HW: Did Viggo’s multi-cultural upbringing impact your storytelling?
DC:
A director has a relationship with actors that’s quite strange. In the sense that after they’re gone from the set you’re still with them because you’re editing them and you’re watching their face every day for hours macroscopically. I really thought, “He looks so Russian. He looked very Slavic. The cheek bones.” That was before I even read the script. Viggo has a great ear and speaks several languages and he did wonderful subtle accents in History of Violence. So, I was confident that he could do what was needed which was I didn’t want this to be a real fake-y Russian accent with someone fumbling through the Russian. I wanted somebody who could really do it. We’ve all seen wonderful actors do terrible accents.

HW: What was your relationship like working with Viggo, with this being your second film collaboration?
DC: It’s like working with the crew…some of them I’ve worked with for literally over 30 years. You can start at such a higher level because you know each other and there’s none of that figuring each other out and understanding each other and getting the signals right because now you know all that. You have the respect for each other. You know what you can do. You know what’s asking too much and not too much. I feel that we started on a much higher platform and could leap from that, even further than we had gone before. It was just as much fun. It was a great shoot. It was hard but it was great.

[IMG:R]HW: Viggo’s performance was incredibly sublime–it wasn’t a caricature at all.
DC:
I think Viggo is a very underrated actor. He’s a star because of one of his least interesting roles really. It was very visual but in terms of acting it wasn’t the most challenging roles. In Lord of the Rings I mean. He’s extremely subtle. In these days, when Jack Nicholson is over-the-top and everybody raves [for the role], a subtle performer like Viggo can get lost in the shuffle. Like I said, I knew he was good when he did History of Violence. But, by the end I knew he was great.

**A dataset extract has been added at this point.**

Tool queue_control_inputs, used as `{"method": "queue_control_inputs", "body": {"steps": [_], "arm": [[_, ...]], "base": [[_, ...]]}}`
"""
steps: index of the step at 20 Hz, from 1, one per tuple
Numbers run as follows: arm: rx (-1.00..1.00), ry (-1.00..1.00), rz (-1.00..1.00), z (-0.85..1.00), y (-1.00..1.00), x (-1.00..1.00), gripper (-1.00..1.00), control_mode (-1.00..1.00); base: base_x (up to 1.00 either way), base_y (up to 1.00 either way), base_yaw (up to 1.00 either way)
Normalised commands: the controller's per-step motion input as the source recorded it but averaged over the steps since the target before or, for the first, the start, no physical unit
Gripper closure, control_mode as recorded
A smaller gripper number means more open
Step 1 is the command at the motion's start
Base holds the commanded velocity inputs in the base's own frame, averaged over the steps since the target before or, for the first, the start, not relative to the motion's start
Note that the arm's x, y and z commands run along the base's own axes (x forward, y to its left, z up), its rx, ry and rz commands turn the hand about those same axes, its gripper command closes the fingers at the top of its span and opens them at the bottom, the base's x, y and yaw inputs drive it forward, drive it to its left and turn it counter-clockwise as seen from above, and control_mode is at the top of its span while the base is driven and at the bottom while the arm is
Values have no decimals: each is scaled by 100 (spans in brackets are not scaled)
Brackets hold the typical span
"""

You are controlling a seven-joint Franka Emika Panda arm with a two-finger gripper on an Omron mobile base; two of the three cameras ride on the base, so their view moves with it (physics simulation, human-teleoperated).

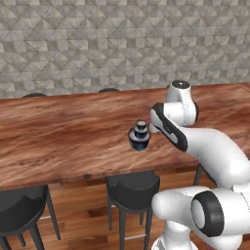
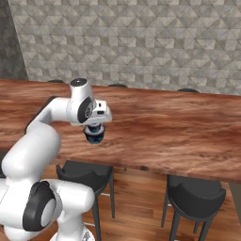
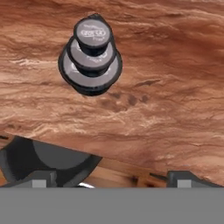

HW: There’s a certain timelessness to this story, where there’s no indication of what’s going on in the rest of the world outside of these characters. Is this purposeful?
DC:
Yes, it’s very insular. It’s a very existentialist exercise. How do you create your own reality? Because there is no one reality that holds for every person or every culture. It’s all different and suddenly you get these multiple realities represented by these multiple cultures. London is a multi-cultural city. Very different from the American melting pot theory where everybody gives up their own values to become an American. That’s not the way it works there, or in America, but that was the theory.

HW: So you’re drawn to these cultural divides?
DC:
You have all these cultures that are very insular. They’re bringing with them animosities and hostilities from their own countries that go back thousands of years. So, there’s a weird desire to encapsulate yourself–to cocoon yourself–but it’s like criminal globalization; and they [these cultures] have to collaborate with each other to do business, but they never trust each other and there’s always the possibility of violence hovering on the edge.